*** Extracted records Section Begins ***
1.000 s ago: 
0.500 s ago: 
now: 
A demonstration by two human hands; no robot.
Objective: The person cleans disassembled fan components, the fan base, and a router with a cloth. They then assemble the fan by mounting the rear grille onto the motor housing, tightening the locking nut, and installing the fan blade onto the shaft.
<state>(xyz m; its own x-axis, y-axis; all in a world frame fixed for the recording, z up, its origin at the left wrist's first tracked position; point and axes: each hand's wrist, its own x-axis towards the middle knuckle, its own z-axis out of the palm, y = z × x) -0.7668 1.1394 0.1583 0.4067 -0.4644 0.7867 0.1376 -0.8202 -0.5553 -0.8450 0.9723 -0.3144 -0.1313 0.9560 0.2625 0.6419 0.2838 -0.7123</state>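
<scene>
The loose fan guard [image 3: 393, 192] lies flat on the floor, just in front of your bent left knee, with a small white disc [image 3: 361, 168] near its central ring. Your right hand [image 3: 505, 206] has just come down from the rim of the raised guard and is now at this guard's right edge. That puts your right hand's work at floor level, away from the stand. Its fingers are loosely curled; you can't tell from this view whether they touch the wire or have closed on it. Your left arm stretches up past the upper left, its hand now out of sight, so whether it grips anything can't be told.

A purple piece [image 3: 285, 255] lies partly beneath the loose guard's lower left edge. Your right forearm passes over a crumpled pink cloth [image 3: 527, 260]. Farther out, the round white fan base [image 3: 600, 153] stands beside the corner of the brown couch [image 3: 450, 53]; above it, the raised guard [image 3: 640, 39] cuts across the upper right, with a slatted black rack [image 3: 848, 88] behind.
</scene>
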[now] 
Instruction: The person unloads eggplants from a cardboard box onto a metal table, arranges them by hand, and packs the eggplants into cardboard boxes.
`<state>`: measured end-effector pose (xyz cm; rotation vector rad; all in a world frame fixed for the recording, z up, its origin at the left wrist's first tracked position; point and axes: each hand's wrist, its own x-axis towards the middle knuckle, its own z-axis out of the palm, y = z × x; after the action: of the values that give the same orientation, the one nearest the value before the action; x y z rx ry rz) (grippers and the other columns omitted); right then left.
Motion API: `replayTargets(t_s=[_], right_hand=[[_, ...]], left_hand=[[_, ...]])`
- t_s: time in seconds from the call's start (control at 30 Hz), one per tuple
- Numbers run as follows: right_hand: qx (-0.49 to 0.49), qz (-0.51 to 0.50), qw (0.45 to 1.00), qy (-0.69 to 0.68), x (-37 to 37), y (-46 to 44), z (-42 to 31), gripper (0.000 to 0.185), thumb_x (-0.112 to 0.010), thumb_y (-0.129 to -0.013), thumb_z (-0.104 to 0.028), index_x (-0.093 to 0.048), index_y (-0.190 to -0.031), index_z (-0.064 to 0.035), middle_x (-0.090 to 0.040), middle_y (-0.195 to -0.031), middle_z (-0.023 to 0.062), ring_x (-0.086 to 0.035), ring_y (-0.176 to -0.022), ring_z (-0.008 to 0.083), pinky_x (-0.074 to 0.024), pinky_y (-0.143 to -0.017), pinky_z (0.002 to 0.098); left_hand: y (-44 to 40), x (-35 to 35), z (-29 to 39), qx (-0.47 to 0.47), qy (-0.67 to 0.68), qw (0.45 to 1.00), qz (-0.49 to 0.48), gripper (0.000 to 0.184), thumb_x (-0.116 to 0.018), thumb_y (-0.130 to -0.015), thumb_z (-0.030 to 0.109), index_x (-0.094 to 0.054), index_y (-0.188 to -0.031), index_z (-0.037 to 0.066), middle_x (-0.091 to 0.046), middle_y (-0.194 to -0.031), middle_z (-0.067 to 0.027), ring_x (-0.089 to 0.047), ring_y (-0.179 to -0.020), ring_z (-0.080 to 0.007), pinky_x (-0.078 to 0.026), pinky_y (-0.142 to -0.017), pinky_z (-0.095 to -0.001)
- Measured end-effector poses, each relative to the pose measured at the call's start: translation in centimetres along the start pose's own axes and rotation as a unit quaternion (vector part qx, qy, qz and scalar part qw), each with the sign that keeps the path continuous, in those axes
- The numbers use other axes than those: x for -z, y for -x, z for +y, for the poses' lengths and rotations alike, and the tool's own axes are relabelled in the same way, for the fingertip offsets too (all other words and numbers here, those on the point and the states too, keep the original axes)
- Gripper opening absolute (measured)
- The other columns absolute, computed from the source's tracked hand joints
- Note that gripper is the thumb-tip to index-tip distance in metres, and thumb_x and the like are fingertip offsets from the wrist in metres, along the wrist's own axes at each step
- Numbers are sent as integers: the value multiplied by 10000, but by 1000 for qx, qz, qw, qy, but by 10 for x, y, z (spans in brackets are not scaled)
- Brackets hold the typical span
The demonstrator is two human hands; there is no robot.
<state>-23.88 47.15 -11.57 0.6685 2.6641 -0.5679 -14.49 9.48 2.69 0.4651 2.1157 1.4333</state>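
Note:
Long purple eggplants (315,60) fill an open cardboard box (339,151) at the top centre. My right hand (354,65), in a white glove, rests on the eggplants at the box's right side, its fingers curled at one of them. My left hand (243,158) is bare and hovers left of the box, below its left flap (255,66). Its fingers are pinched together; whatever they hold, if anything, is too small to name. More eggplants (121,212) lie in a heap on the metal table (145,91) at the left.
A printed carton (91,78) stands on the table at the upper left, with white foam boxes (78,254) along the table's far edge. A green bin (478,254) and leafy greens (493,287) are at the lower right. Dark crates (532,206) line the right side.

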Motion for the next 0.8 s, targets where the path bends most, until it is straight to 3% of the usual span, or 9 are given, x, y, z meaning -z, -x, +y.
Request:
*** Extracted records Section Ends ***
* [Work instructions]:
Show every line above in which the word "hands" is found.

* [Expected output]:
A demonstration by two human hands; no robot.
The demonstrator is two human hands; there is no robot.

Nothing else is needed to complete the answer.